Caetano – São Paulo e Rio estão muito animados. O Rio tem muitos grupos que fazem colaborações. A atividade em São Paulo está muito revitalizada. Tem Tiê, Tulipa (Ruiz), Thiago (Pethit), Leo Cavalcanti. É a chegada de uma geração, mas não configura um movimento, com um estilo predominante. Isso tem a ver com o modo como as coisas ficaram, mais diversificadas. Aliás, a Tropicália desejava que acontecesse isso. Ela queria diluir. De fato, cada um de nós, tropicalistas, virou uma figura ao lado das outras no pop brasileiro. Muita gente reclamou disso como se a gente devesse manter uma postura de vanguarda distante ou ser internacional. Eu não dou muita importância a nenhuma dessas duas coisas.

ÉPOCA - E a música da Bahia?
Caetano – Eu participei de um momento em que a vida da Bahia era voltada para a universidade, para a vanguarda. Depois essa energia migrou para as áreas de baixa renda. Então surgiu Ilê Aiê, o Olodum. Os trios elétricos, que já dominavam o Carnaval da cidade, terminaram, através de Moraes Moreira, atraindo os temas e os ritmos dos blocos afro. Isso virou uma onda forte de música com grande potência comercial e alto nível de execução. É a axé-music, algo de grande vitalidade e que eu amo muito. É um orgulho ter Ivete Sangalo, Daniela Mercury, Luiz Caldas, Chiclete com Banana, um mundo que gera negócio, emprego, dinheiro, sucesso e adestramento de instrumentistas. Ficou tão rico e tão forte que ninguém tem medo de xingar tudo isso como xingavam as multinacionais nos anos 60. E agora tem o neopagode, que é meio parecido com o tecnobrega e o funk carioca em termos de negócio. A indústria está se transformando, por causa desse negócio de internet.

ÉPOCA - E esse negócio de internet? O que faz você fincar o pé na preservação dos direitos autorais?
Caetano –
Acho que não tem ninguém que de boa-fé venha dizer em público que é contra os direitos autorais e sua preservação.

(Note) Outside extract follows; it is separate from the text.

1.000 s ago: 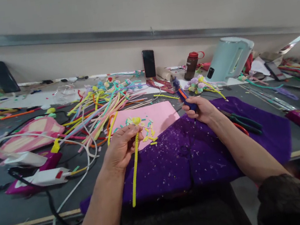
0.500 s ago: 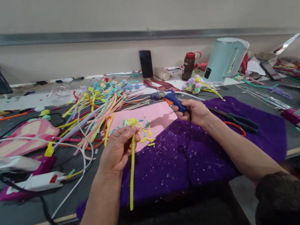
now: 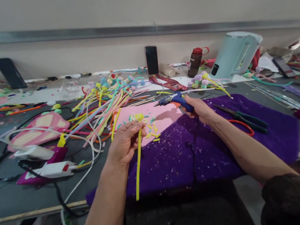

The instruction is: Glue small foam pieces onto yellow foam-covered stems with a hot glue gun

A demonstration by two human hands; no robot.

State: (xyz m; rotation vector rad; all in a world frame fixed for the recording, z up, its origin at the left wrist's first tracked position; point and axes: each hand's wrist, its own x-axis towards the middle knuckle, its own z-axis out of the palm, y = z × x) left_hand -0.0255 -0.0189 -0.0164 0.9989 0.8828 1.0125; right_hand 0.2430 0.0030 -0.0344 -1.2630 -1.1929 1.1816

ÉPOCA - Gilberto Gil fez um ministério todo buscando flexibilizar as regras da propriedade intelectual e colocou à disposição de qualquer um todas as suas composições.
Caetano – Acho muito moderno e saudável que o Ministério da Cultura de um país como o Brasil tenha sido pioneiro em acolher esse tema. O problema maior não é tanto de baixar, e sim o upload. Alguém ganha dinheiro com esse negócio. Por que o autor não vai ganhar? Isso tem de ser estudado direito. A internet não é o ar que nós respiramos. É um negócio que começou no Pentágono. Há companhias que têm grande poder e que significam grande dinheiro pela sua atuação na internet. Aos poucos, vamos vendo como os autores vão receber e como vai se legislar diante disso. É um assunto que tem de ser analisado com responsabilidade. Eu, pessoalmente, tenho uma reação instintiva contra o lado muito deslumbrado, a coletivização da criação, a morte do autor. É um democratismo meio suspeito aos meus olhos. Quando entrou a ministra Ana (de Hollanda), os que já se opunham a essa tentativa de flexibilização se animaram a pedir a ela ou a induzi-la a fazer uma defesa dos direitos autorais tais como eles já existem. Então, na minha coluna do jornal O Globo, quis fazer uma mediação para esse diálogo se dar no mais alto nível possível. Mas confesso as minhas ignorâncias.

ÉPOCA - Você acha que há uma onda de conservadorismo no Brasil?
Caetano – Há, sim. Mas me lembro uma vez de dizer, quando não conseguiam juntar nem 250 pessoas para uma parada gay, que eu não dava dez anos para o Brasil ter a maior passeata gay do mundo. E hoje tenho orgulho que a de São Paulo seja a maior.

ÉPOCA - Você é bissexual?
Caetano – Claro, todos somos. Somos sexuais, nem homo, nem hétero, nem bi. Sexo é a coisa mais importante da vida. Mas não quero falar de sexo, não.

ÉPOCA - Parece que você está tremendo...
Caetano – Eu tremo, sempre tremi. Com a idade um pouco mais. E com essa conversa, mais ainda.